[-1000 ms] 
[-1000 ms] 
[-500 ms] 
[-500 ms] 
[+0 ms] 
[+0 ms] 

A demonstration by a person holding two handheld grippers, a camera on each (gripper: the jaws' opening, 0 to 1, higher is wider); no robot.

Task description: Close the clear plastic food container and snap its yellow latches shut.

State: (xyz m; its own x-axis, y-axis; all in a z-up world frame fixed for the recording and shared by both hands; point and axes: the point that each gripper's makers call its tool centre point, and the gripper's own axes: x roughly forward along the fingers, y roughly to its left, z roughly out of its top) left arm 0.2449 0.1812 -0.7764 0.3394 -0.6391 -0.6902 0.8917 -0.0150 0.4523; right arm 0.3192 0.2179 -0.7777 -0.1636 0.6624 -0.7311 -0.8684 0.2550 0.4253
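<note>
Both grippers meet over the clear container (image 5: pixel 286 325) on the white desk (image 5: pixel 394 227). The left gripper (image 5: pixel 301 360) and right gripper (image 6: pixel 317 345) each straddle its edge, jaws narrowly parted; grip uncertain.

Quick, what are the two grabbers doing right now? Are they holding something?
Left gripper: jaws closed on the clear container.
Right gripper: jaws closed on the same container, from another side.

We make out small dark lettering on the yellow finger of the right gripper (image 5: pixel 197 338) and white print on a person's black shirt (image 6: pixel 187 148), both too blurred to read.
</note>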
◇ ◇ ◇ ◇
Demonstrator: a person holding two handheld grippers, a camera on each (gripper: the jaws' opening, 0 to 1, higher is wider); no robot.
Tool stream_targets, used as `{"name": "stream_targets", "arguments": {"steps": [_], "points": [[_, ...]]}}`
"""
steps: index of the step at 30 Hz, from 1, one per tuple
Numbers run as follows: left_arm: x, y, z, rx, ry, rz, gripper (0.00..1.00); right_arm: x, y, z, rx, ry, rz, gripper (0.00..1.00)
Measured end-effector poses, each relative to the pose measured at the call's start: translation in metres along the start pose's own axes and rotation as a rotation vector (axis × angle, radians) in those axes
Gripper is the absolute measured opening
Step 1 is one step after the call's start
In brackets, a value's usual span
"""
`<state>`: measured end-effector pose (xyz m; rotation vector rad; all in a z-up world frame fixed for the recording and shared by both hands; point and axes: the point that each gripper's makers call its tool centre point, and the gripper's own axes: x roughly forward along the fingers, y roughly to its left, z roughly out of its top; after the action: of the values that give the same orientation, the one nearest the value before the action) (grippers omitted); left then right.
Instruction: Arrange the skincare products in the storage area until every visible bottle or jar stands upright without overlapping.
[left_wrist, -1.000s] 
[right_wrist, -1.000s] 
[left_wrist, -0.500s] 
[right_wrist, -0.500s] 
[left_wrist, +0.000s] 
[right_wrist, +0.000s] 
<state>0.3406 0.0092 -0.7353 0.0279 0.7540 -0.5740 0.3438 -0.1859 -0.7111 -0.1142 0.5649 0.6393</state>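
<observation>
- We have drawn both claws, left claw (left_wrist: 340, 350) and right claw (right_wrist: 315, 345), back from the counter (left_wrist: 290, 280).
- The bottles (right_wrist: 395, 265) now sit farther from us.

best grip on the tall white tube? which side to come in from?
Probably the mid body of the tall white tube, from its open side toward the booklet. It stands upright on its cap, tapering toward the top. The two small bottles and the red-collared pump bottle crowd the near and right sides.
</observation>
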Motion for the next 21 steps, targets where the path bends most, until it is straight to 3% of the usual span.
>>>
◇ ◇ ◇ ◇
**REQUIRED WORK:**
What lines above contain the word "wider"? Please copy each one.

**OUTPUT FOR THIS EXERCISE:**
A demonstration by a person holding two handheld grippers, a camera on each (gripper: the jaws' opening, 0 to 1, higher is wider); no robot.
Demonstrator: a person holding two handheld grippers, a camera on each (gripper: the jaws' opening, 0 to 1, higher is wider); no robot.

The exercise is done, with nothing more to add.